Когда у нас непроизвольно запускается механизм сексуальной оценки людей, искушая нас дискриминировать и объективировать тогда, когда нужно быть просто милыми, следует вспоминать вот о чем. Во-первых, все ныне живущие люди уже добились успеха в эволюции. Тысячам генов каждого человека удалось благополучно пройти через тысячи, а может, даже миллионы поколений. Во-вторых, все нормальные люди чрезвычайно умны, креативны, артистичны, добры, талантливы в искусстве и отлично умеют выражать свои мысли, если сравнивать с другими обезьянами и нашими предками – гоминидами. В-третьих, в результате непредсказуемых романтических связей и генетического наследования почти у каждого встреченного вами человека родится как минимум один правнук, который будет умнее, добрее и красивее, чем большинство ваших правнуков. Подобные уроки скромности, скоротечности и эмпатии естественным образом вытекают из эволюционного взгляда на человеческую природу.
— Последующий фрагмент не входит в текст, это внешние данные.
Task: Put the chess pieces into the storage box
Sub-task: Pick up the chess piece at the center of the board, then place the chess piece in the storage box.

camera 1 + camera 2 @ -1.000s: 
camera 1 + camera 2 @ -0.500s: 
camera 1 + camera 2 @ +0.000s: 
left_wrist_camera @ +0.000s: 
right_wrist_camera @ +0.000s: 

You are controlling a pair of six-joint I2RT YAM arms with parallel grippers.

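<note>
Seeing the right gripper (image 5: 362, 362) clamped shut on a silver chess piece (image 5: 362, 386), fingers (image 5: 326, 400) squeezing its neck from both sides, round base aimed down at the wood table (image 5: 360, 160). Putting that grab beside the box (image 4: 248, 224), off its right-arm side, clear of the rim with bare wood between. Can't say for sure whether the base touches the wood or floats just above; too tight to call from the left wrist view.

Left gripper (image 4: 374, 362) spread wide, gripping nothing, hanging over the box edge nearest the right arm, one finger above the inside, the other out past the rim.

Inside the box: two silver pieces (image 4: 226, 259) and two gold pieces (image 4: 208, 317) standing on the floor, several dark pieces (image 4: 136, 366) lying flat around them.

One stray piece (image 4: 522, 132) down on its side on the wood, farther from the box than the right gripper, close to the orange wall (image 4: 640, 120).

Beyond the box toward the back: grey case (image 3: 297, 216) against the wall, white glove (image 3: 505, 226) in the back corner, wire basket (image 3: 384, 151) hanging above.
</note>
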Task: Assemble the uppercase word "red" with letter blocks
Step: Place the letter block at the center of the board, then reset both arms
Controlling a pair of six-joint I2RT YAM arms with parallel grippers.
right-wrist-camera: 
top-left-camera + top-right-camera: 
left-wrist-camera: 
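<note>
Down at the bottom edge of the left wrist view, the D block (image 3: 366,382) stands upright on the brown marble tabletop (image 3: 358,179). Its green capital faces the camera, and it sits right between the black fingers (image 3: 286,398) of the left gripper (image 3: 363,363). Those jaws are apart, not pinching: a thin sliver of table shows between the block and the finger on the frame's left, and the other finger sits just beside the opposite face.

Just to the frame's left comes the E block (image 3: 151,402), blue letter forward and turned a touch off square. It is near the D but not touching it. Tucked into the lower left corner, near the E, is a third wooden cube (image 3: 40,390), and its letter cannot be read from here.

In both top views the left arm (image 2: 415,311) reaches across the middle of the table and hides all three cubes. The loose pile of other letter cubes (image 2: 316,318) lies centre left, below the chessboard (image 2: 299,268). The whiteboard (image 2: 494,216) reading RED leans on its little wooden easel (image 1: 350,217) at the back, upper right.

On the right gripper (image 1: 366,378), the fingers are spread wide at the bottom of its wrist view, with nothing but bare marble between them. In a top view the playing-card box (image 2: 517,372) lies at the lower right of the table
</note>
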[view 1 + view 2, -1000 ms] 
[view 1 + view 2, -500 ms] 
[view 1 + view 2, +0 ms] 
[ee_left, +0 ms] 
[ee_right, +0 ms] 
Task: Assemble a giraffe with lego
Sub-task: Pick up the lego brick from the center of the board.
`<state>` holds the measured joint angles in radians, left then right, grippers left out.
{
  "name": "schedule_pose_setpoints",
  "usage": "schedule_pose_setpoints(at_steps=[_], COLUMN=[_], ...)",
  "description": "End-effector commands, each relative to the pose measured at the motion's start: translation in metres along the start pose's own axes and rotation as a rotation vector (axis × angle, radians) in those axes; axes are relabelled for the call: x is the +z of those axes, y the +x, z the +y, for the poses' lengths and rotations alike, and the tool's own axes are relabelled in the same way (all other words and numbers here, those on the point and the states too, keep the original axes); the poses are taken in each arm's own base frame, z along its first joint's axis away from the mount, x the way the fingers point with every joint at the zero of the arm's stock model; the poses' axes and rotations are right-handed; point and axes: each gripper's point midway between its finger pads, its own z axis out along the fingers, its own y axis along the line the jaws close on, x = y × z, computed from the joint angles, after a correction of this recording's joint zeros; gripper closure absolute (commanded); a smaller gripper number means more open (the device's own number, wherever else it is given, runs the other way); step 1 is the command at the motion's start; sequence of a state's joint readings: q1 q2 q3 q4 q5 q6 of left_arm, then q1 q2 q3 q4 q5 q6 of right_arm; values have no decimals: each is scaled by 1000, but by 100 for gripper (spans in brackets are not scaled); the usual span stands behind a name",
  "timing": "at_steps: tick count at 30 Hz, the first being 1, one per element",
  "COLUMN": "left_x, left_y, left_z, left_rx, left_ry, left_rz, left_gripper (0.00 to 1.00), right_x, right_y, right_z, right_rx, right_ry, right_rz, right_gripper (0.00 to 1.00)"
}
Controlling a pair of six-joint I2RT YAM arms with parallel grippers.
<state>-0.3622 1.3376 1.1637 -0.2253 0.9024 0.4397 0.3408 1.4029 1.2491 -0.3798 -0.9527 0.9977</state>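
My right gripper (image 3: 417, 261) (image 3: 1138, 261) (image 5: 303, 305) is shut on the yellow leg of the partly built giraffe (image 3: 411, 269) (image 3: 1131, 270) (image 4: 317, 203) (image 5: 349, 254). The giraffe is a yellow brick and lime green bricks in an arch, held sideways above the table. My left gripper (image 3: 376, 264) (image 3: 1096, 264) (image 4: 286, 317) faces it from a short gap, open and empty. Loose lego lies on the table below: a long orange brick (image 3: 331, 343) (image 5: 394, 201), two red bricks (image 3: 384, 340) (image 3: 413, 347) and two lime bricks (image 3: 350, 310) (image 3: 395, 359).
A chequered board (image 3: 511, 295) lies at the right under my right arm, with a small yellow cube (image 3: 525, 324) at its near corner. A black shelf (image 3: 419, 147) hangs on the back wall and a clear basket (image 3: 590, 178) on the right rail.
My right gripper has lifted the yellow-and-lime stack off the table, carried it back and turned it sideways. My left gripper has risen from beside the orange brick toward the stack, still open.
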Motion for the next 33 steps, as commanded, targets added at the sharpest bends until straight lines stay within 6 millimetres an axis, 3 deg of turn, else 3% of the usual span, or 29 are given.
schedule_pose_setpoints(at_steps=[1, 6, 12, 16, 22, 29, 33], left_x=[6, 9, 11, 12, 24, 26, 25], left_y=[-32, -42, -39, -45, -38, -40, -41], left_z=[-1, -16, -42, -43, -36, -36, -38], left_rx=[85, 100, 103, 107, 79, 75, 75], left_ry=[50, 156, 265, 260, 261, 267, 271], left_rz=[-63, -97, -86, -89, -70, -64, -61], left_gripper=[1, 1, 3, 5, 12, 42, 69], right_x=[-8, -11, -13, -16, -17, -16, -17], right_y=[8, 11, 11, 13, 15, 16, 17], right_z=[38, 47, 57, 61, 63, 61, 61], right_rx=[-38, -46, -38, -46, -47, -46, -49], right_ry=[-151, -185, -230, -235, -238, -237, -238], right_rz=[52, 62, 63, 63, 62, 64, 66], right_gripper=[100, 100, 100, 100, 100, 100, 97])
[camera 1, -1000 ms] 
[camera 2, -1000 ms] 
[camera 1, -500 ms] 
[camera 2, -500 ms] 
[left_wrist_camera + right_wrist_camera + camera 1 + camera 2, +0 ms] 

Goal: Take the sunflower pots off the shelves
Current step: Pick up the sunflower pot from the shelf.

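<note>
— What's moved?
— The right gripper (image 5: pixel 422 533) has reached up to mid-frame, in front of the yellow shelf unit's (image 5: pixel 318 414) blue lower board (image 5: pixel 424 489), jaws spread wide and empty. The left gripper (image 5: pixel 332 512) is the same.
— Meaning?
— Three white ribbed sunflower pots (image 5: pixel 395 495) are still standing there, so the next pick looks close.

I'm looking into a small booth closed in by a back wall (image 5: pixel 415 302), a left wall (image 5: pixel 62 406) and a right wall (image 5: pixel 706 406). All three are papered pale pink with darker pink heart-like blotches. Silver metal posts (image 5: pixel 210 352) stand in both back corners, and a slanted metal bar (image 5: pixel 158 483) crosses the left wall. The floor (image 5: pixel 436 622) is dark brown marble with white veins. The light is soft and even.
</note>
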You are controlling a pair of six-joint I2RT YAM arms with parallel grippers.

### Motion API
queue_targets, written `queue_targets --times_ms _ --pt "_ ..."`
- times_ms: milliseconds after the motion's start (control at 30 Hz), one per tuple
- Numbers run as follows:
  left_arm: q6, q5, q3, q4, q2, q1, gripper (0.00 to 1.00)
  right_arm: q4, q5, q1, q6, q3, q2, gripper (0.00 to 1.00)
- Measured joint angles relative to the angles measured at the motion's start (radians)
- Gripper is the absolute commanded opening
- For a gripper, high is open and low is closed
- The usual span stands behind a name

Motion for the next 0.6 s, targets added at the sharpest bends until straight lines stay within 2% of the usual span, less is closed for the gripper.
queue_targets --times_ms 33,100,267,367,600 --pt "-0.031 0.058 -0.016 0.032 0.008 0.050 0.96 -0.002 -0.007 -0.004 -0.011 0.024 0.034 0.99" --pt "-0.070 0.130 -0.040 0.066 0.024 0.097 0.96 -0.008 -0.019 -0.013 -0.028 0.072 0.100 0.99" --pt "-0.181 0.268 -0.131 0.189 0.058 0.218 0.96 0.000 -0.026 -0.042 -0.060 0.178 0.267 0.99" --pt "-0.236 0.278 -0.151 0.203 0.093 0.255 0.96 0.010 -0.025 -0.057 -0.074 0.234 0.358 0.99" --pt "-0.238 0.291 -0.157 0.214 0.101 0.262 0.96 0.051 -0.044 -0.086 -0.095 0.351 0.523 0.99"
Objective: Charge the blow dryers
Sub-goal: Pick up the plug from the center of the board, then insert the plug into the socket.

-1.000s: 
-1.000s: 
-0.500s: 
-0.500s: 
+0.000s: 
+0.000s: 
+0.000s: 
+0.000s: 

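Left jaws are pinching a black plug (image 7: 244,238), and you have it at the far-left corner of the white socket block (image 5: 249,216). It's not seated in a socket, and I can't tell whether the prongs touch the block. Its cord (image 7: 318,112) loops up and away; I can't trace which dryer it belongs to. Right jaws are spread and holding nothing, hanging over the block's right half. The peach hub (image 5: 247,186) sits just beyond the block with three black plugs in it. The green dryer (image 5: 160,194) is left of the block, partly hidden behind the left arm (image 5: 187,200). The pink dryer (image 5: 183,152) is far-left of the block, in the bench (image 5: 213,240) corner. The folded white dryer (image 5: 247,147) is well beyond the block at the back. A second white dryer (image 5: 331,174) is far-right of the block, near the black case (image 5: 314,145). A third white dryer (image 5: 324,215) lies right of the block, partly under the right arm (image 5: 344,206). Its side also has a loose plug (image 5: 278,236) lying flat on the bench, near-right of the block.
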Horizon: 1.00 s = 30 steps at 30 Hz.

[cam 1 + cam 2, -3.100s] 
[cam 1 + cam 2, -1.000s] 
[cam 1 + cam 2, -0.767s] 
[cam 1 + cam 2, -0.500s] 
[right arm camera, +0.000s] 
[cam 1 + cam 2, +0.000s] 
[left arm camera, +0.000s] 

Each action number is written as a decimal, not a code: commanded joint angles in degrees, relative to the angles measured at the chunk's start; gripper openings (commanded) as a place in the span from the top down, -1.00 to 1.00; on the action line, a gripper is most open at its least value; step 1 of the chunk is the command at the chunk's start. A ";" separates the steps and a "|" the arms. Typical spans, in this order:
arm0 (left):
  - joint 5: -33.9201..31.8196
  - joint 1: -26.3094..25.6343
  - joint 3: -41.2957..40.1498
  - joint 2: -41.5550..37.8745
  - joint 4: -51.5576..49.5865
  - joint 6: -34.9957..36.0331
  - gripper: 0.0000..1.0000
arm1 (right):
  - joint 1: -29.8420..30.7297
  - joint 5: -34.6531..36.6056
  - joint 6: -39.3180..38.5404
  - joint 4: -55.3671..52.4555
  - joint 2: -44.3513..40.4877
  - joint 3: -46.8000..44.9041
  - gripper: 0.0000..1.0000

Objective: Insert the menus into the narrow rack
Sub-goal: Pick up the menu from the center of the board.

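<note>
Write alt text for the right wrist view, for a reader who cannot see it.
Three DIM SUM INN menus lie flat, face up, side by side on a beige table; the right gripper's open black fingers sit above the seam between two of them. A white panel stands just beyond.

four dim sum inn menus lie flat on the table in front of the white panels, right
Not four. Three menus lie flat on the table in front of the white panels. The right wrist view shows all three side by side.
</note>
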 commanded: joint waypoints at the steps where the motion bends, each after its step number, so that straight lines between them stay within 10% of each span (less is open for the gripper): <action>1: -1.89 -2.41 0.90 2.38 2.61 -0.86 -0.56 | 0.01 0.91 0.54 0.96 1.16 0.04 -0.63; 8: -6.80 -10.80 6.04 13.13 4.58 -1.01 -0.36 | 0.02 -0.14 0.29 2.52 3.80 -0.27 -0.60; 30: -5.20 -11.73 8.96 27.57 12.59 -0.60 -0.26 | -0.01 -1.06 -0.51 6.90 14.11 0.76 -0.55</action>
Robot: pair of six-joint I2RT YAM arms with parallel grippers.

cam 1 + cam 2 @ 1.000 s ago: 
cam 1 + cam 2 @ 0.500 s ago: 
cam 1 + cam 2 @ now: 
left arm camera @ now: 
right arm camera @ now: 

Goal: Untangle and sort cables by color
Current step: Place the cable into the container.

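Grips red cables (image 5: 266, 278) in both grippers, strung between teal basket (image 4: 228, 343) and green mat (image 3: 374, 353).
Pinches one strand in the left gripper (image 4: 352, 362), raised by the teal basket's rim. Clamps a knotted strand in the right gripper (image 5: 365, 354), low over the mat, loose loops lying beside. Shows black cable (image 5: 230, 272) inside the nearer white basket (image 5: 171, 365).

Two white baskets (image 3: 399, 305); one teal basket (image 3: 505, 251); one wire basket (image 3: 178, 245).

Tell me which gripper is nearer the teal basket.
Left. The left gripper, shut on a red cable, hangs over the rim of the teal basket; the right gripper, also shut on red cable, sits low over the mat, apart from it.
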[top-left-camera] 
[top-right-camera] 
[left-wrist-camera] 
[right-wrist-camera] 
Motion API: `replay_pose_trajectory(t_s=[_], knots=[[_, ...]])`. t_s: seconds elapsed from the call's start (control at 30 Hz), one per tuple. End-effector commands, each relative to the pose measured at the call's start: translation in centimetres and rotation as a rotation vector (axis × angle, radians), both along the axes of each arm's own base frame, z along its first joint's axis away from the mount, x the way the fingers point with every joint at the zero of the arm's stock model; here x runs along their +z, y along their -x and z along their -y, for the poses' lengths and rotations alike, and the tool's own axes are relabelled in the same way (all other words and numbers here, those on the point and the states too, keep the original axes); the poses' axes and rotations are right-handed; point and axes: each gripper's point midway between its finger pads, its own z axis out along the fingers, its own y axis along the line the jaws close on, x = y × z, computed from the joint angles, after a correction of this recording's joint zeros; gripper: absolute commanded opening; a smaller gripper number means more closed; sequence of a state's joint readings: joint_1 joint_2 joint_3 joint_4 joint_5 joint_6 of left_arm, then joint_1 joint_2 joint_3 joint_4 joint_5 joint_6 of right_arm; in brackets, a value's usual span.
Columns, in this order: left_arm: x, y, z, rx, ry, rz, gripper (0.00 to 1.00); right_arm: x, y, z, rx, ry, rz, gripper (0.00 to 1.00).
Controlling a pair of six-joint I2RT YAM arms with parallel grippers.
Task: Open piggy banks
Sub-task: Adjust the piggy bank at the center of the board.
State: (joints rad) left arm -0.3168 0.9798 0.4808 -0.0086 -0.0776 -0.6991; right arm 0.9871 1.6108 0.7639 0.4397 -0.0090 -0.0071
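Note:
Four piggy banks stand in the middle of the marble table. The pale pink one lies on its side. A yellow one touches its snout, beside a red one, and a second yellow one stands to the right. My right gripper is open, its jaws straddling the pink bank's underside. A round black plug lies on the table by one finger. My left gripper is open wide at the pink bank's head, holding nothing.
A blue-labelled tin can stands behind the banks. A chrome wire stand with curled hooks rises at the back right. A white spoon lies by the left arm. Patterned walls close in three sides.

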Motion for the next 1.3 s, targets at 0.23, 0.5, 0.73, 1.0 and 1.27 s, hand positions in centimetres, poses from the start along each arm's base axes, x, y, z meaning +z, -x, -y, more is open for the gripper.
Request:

В долгосрочной перспективе у нашего вида, как и у любого другого, есть только два варианта эволюционной судьбы: либо исчезновение, либо разделение на множество дочерних видов, каждый из которых тоже либо исчезнет, либо разделится. Если мы избежим вымирания, то, вероятно, каждый из дочерних видов сформирует собственный, особый стиль брачного поведения и особый способ направлять энергию сексуального соперничества на разнообразные демонстрации – спортивные, художественные, языковые, интеллектуальные, моральные и экономические. Одни виды останутся на нашей планете, другие отправятся куда-нибудь еще. Некоторые позволят себе эволюционировать естественным путем, под действием полового отбора, другие будут управлять эволюцией сознательно, с помощью генетических технологий. Мы не можем представить, каким будет разум наших далеких потомков – так же как наши обезьяноподобные предки не могли представить наш. Это не имеет значения. Наш долг – не плодить бесконечные спекуляции на тему возможного будущего дочерних видов, а стать их предками – и сделать это блестяще.